In the NBA, the Boston Celtics (http://www.lunch.com/reviews/sports_team/Use...-The_Big_Green_Men.html) would seem to have everyone else begging for mercy with their 17 titles. But the Celtics are actually feared by precisely no one right now. True, they've won more titles than any other team, but the Los Angeles Lakers could definitely give them a hell of a run. The Lakers are one of the oldest and most storied teams in the NBA. They were formed way back when the NBA was two separate leagues, the Basketball Association of America and the National Basketball League. The NBA considers the BAA its official forerunner, though, so the NBA's official record has a bad habit of simply erasing the one title the Lakers won in 1948, before the two leagues merged.
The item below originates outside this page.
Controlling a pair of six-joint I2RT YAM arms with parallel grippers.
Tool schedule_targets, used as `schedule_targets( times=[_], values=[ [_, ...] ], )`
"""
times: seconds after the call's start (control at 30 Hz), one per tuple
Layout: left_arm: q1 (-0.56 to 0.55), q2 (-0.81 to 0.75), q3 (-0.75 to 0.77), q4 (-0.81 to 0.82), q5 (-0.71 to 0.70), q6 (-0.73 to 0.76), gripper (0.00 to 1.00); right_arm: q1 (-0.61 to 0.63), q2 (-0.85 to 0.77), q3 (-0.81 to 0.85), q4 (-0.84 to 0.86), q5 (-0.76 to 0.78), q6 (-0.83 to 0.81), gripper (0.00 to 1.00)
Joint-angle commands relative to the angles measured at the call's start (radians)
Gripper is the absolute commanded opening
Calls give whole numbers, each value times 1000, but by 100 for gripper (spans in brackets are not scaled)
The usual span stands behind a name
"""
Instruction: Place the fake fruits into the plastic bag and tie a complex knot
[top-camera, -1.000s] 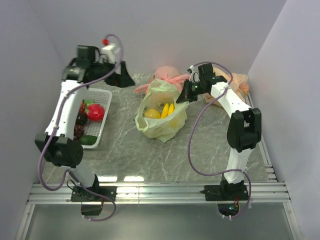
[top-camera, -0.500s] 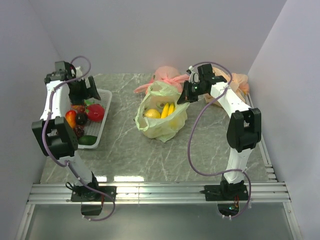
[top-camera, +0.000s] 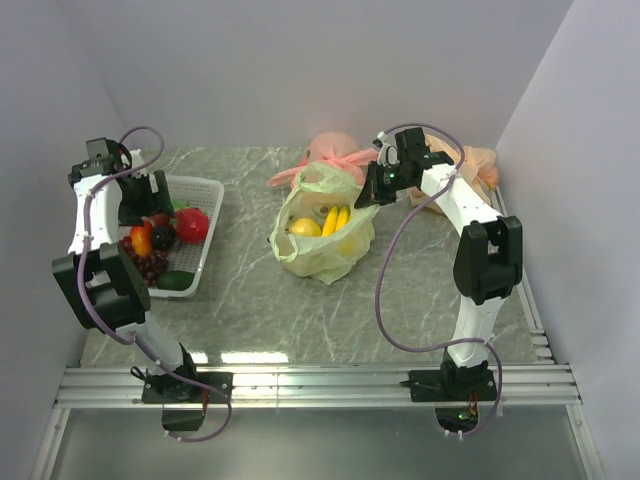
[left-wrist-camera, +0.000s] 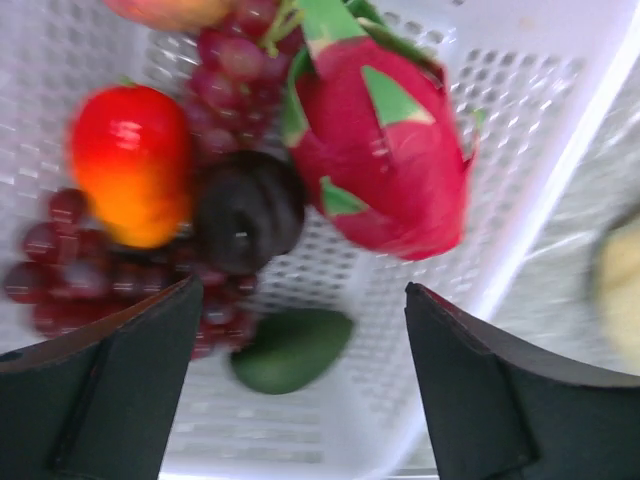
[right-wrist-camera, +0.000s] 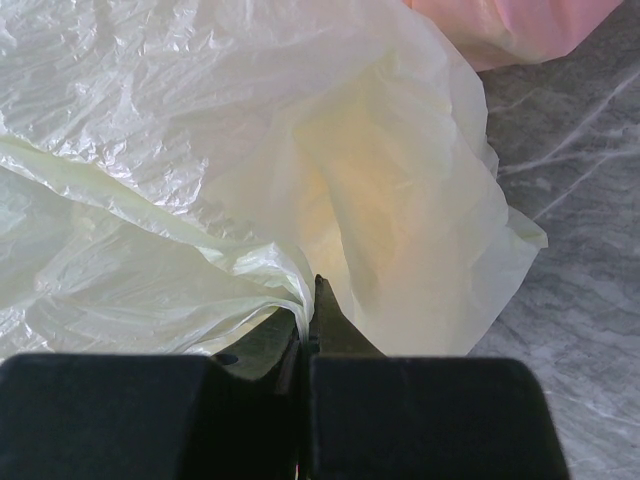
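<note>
The pale-green plastic bag (top-camera: 318, 240) stands open mid-table with yellow bananas (top-camera: 336, 219) and a yellow fruit (top-camera: 303, 228) inside. No knot shows on it. My right gripper (top-camera: 366, 193) is shut on the bag's right rim, the film pinched between its fingers (right-wrist-camera: 309, 318). My left gripper (top-camera: 135, 203) is open and empty above the white basket (top-camera: 207, 190). In the left wrist view, between and beyond its fingers (left-wrist-camera: 110, 390), lie a pink-red dragon fruit (left-wrist-camera: 385, 165), an orange-red peach (left-wrist-camera: 130, 165), a dark plum (left-wrist-camera: 245, 215), purple grapes (left-wrist-camera: 60, 285) and a dark green piece (left-wrist-camera: 290, 350).
A pink knotted bag (top-camera: 335, 150) sits behind the green bag, and its pink film shows in the right wrist view (right-wrist-camera: 520, 25). An orange-tan knotted bag (top-camera: 480, 165) sits at the back right. Walls close in the table on the left, back and right.
My left arm has swung from the table's back left corner to the left and come over the basket. The right gripper and the bag have not moved.
</note>
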Motion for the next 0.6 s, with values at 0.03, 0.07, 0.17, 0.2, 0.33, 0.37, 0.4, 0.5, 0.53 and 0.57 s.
schedule_targets(
  times=[0.03, 0.07, 0.17, 0.2, 0.33, 0.37, 0.4, 0.5, 0.53, 0.57],
  values=[
    [-12, -44, -27, 12, -52, 255, 89, 6, 0, 17, 7, -3, -14, 0],
    [-12, -37, -38, 11, -55, 265, 88, 4, 3, 17, 5, -5, -15, 0],
    [-15, -17, -63, 49, -87, 272, 84, 6, 5, 20, 5, -5, -15, 0],
    [-15, -9, -69, 64, -98, 269, 82, 6, 5, 20, 7, -5, -14, 0],
    [-18, 28, -95, 101, -148, 257, 78, 6, 2, 18, 8, -5, -11, 0],
    [-20, 32, -106, 119, -148, 258, 78, 7, 2, 17, 11, -5, -9, 0],
    [-21, 38, -115, 132, -148, 255, 79, 6, 0, 15, 10, -3, -9, 0],
    [-31, 55, -142, 175, -164, 245, 80, 6, -4, 4, 13, -2, -7, 0],
    [-32, 60, -159, 185, -171, 237, 79, 4, -10, -2, 13, 0, -7, 0],
    [-34, 61, -167, 196, -174, 232, 79, 4, -13, -3, 13, 1, -7, 0]
  ],
)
If the NBA would let them keep that one title, the Lakers would have 17 titles on the record themselves. As it goes, however, they unfairly have to settle for being behind Boston by one for the moment. Although, with Boston slipping more and more lately and the Lakers always excelling, it might not be long before the Lakers hold the lead in titles themselves. They also have 31 conference titles to add, which means there are 14 other times the Lakers went to the Finals and lost.
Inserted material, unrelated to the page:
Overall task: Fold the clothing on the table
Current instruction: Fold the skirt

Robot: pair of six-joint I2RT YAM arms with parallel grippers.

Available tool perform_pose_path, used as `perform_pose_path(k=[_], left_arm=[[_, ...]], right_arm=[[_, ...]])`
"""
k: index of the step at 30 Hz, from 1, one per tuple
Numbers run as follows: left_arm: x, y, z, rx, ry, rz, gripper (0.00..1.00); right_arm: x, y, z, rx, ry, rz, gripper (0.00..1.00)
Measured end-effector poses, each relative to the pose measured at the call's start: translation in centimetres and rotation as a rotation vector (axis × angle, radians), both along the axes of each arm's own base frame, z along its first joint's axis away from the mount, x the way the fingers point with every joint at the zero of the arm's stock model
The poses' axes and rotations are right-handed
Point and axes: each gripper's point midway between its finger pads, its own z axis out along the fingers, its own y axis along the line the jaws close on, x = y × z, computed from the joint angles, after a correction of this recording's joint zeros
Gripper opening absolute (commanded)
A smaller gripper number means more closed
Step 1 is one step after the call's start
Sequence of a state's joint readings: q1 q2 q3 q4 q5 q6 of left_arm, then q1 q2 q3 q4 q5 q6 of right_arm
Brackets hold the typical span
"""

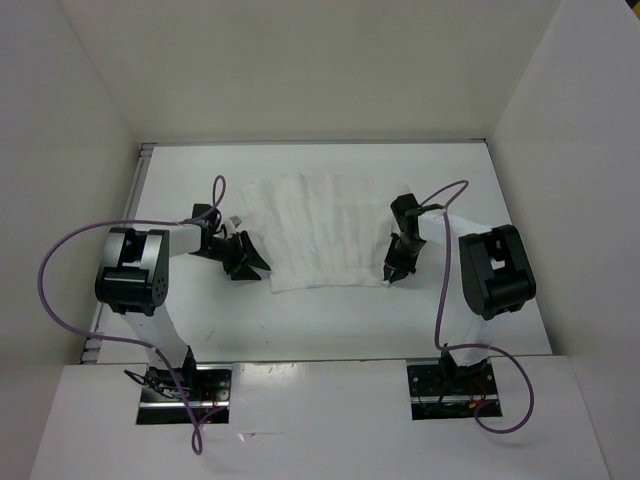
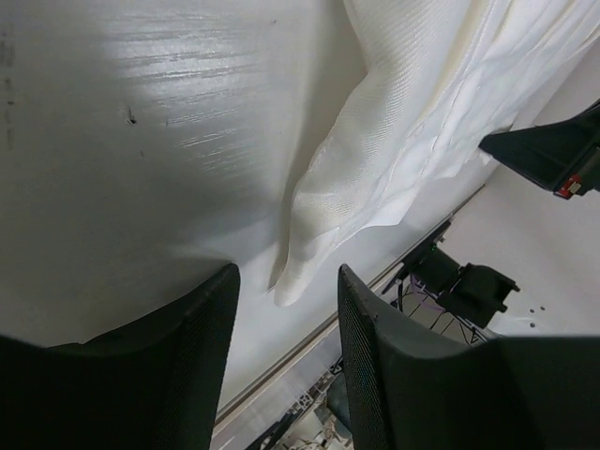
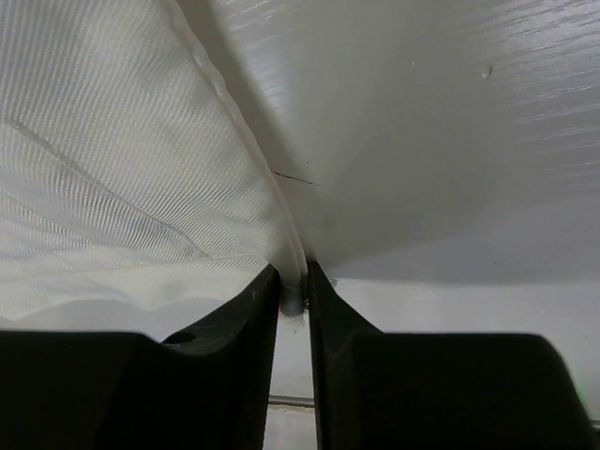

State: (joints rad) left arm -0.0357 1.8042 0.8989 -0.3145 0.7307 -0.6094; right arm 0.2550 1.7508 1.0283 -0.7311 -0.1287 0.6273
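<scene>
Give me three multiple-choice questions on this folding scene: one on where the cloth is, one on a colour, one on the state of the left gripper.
1. Where does the clothing lie?
A. On the table, between the left gripper and the right gripper.
B. Draped over the left arm.
C. Hanging on the back wall.

2. What colour are the robot's cables?
A. Green.
B. Purple.
C. Yellow.

3. How is the left gripper?
A. Shut on the clothing.
B. Out of view.
C. Open, clamping nothing.

Answers: 1 A, the top view shows it spread mid-table; 2 B, purple loops show in the top view; 3 C, its wrist view shows the jaws apart, the cloth corner free.
</scene>
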Motion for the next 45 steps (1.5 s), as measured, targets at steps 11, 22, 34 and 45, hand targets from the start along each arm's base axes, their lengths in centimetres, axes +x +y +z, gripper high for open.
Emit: perform_pose_path(k=[11,22,34,45], left_arm=[[-0.5,-0.3,-0.2,-0.019,0.007,-0.005,0.48],[-1.6,-3.9,-0.7,-0.104,0.063,-0.072,0.05],[1.0,-4.3,3.4,-0.082,-0.005,-0.08,0.0],[13.4,-3.8,26.9,-0.232,-0.679,-0.12,0.0]], right_arm=[[0.0,0.0,0.0,0.003,0.0,-0.001,0.24],[-0.5,0.8,0.0,0.05,0.02,-0.009,0.15],[4.0,0.8,6.8,0.037,-0.153,-0.014,0.0],[12.9,-0.1,33.9,0.089,-0.91,0.031,0.0]])
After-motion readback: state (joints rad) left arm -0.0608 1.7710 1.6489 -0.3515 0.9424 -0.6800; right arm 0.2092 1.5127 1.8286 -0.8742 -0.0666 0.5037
The Lakers actually don't have quite as long an existence in the NBL as one might assume. They were formed in 1947 as the Minneapolis Lakers when a couple of businessmen decided to buy a recently disbanded team called the Detroit Gems, another NBL team; rather, they bought the equipment since, with the Gems looking like they were out forever, the players had all been distributed to other teams by then. Then they moved the team to Minneapolis and, inspired by the "Land of 10,000 Lakes" nickname the state of Minnesota goes by, gave them the new name Lakers. They spent their first days balling at the Minneapolis Auditorium and Minneapolis Armory. Since the Gems had the worst record in the league, the Lakers had the first pick in the dispersal draft, which they used on George Mikan, the most dominant center of the time. Mikan led the team to the NBL title in their first season, switching to the BAA the following year and winning the title there too! The next year brought the merger, and the Lakers won it all again! That initial title streak was finally stopped by the Rochester Royals in 1951.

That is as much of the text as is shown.